Check every line of the data below for the word "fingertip". Copy the ones that have it.
-=-=-=-=-
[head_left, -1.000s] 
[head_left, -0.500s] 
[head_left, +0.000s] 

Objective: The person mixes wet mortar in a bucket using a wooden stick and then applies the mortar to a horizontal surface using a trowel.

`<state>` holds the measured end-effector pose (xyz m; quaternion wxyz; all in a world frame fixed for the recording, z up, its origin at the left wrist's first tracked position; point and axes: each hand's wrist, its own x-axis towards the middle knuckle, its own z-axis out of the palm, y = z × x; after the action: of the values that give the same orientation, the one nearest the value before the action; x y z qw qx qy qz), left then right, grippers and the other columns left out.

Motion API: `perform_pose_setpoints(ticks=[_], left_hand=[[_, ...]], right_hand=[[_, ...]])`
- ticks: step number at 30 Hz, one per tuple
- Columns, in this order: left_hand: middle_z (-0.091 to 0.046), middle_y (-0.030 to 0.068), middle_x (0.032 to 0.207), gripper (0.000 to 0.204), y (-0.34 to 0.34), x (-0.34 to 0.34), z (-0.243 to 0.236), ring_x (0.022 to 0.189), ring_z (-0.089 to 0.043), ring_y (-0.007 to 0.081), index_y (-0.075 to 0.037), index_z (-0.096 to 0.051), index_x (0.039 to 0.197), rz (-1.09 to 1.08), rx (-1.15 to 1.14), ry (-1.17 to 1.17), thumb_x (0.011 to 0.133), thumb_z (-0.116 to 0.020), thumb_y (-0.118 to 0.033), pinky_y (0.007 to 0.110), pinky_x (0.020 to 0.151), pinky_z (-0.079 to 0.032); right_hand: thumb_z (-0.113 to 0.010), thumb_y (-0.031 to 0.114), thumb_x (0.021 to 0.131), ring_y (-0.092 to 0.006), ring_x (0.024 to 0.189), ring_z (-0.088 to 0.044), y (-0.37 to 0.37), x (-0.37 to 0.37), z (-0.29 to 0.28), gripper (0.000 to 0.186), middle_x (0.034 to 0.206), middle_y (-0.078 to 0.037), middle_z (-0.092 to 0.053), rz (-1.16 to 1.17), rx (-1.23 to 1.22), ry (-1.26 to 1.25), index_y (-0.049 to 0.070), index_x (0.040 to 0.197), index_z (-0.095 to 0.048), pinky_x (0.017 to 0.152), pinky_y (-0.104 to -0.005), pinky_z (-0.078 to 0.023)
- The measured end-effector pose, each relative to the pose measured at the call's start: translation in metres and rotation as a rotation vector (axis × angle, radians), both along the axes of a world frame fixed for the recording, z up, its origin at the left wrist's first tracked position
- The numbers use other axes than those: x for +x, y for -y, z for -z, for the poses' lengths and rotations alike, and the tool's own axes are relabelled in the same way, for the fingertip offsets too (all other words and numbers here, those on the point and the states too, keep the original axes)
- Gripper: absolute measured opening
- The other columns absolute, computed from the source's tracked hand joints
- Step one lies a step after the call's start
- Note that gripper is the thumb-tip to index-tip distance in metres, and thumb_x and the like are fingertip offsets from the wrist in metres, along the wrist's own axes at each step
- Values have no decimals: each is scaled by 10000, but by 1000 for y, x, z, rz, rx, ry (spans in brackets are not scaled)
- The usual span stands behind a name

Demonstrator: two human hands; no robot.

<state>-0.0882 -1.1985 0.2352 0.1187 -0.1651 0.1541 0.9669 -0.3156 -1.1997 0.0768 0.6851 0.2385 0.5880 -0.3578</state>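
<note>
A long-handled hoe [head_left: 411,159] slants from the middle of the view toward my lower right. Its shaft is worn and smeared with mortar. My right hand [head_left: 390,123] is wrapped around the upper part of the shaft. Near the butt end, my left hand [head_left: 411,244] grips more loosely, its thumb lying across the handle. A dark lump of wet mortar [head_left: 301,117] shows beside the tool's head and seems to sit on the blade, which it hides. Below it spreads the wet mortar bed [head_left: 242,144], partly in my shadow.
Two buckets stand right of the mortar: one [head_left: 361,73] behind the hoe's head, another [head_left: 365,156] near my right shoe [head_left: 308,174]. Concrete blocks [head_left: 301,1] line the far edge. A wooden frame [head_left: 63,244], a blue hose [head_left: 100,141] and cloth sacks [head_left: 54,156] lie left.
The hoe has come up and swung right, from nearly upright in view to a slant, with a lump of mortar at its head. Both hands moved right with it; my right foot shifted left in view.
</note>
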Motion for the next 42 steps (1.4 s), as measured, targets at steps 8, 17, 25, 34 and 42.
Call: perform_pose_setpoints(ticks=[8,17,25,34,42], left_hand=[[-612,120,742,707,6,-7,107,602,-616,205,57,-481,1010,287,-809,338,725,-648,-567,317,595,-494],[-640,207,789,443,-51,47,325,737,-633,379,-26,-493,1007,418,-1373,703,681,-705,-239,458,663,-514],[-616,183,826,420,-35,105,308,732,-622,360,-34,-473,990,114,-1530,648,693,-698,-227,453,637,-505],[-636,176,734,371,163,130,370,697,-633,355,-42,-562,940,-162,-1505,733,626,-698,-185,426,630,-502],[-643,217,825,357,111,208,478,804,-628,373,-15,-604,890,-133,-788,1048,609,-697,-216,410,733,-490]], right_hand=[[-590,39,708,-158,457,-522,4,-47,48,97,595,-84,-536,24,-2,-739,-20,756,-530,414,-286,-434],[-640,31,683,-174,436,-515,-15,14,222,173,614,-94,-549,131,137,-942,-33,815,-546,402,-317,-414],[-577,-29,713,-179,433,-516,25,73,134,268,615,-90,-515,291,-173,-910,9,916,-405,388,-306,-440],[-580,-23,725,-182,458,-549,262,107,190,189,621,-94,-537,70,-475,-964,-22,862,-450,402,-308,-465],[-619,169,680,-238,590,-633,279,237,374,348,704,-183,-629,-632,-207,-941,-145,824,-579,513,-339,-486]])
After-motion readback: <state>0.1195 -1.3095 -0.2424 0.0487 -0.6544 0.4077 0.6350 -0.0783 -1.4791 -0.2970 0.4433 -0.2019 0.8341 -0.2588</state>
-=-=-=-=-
■ RESPONSE FOR THIS EXERCISE
- The numbers use other axes than those: x for +x, y for -y, z for -z, for the poses' lengths and rotations alike, and the tool's own axes are relabelled in the same way, for the fingertip offsets too (all other words and numbers here, those on the point and the states too, keep the original axes)
- Note that gripper is the thumb-tip to index-tip distance in metres, and thumb_x and the like are fingertip offsets from the wrist in metres, along the wrist's own axes at each step

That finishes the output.